5.10 In order to develop an effective FIMS it is critical that the manufacturer understands and can communicate the organisation’s needs and requirements for establishing a food integrity policy and food integrity objectives that guide the overall FIMS. It is important for the manufacturer to assess the threats and associated risks appropriately that relate to food integrity management, to develop, implement, monitor, review and verify food integrity processes, controls and measures designed to treat and mitigate food integrity risk, and to implement a programme to drive continual improvement in terms of both known and emerging threats.
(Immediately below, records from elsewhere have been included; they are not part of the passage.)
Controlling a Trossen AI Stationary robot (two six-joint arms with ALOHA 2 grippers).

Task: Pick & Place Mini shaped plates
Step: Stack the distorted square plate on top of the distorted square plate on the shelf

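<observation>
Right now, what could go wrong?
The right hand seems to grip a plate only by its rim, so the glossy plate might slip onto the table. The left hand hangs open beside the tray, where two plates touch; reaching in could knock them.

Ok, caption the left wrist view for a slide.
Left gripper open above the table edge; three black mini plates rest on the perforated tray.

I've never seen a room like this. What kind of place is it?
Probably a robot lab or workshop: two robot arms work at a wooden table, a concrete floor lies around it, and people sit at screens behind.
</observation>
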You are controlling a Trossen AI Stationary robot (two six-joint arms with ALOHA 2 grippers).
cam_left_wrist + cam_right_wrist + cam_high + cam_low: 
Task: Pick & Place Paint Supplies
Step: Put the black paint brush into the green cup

5.11 A FIMS, in line with FSMS and QMS, needs to include the following elements: a food integrity policy or an integrated organisational policy that addresses food integrity, defined responsibilities for the implementation and verification of the processes designed to treat and mitigate food integrity risk, a clear operating plan that addresses food integrity, a mechanism to ensure awareness of food integrity issues and a training programme that is designed to ensure that staff are competent and have the knowledge and skills required to implement their responsibilities consistently and effectively. There needs to be a formal management review and performance assessment protocol for the FIMS, which is adopted in line with requirements and is appropriate for the threats that are associated with the products and the manufacturing site. Adequate resources must be in place to ensure that the prescribed requirements of the FIMS can be effectively implemented. There must be clear, unambiguous documentation to support the activities required to implement the FIMS and demonstrate its efficacy.

5.12 The management team must develop a formal policy to ensure that the need for food integrity management is adequately addressed and suitable controls are developed and referred to within the FIMS. This policy should define the organisation’s intentions and commitment to supplying legal products and should be signed by the senior management individual with overall responsibility for the safety, legality and quality of the products manufactured. The organisation must demonstrate that it has communicated this policy to all personnel and that they understand its importance. Ongoing refresher and update training must be undertaken with staff, especially when the organisation is aware of supply chain information (intelligence) that may suggest the organisation or the products that they produce could be a potential target for food crime (see Chapter 17). Consideration should be given to cultural differences, and reading or language difficulties of staff when these objectives are communicated.

5.13 The organisation’s strategic policy on food integrity must interface with specific customer (including retailer) code of practice or supplier requirements with regard to food legality, procedures for whistleblowing or other relevant security procedures. For more details on security and countermeasures see Chapter 7.

5.14 The ability of the organisation to effectively manage food integrity should provide an input into the management review and internal audit and verification process (see Chapter 11). The management review and associated verification activities undertaken should determine the degree of management control within the FIMS and its effectiveness, and verify that the organisational objectives associated with food integrity are suitable, realistic and consistently being met. It is also an opportunity to identify any areas for improvement. An internal audit programme should include food integrity audits and associated verification activities. These need not be stand‐alone audits. Instead, the scope of the existing audit programme should be extended to include specific types of food integrity audits in the context of food safety, legality and quality.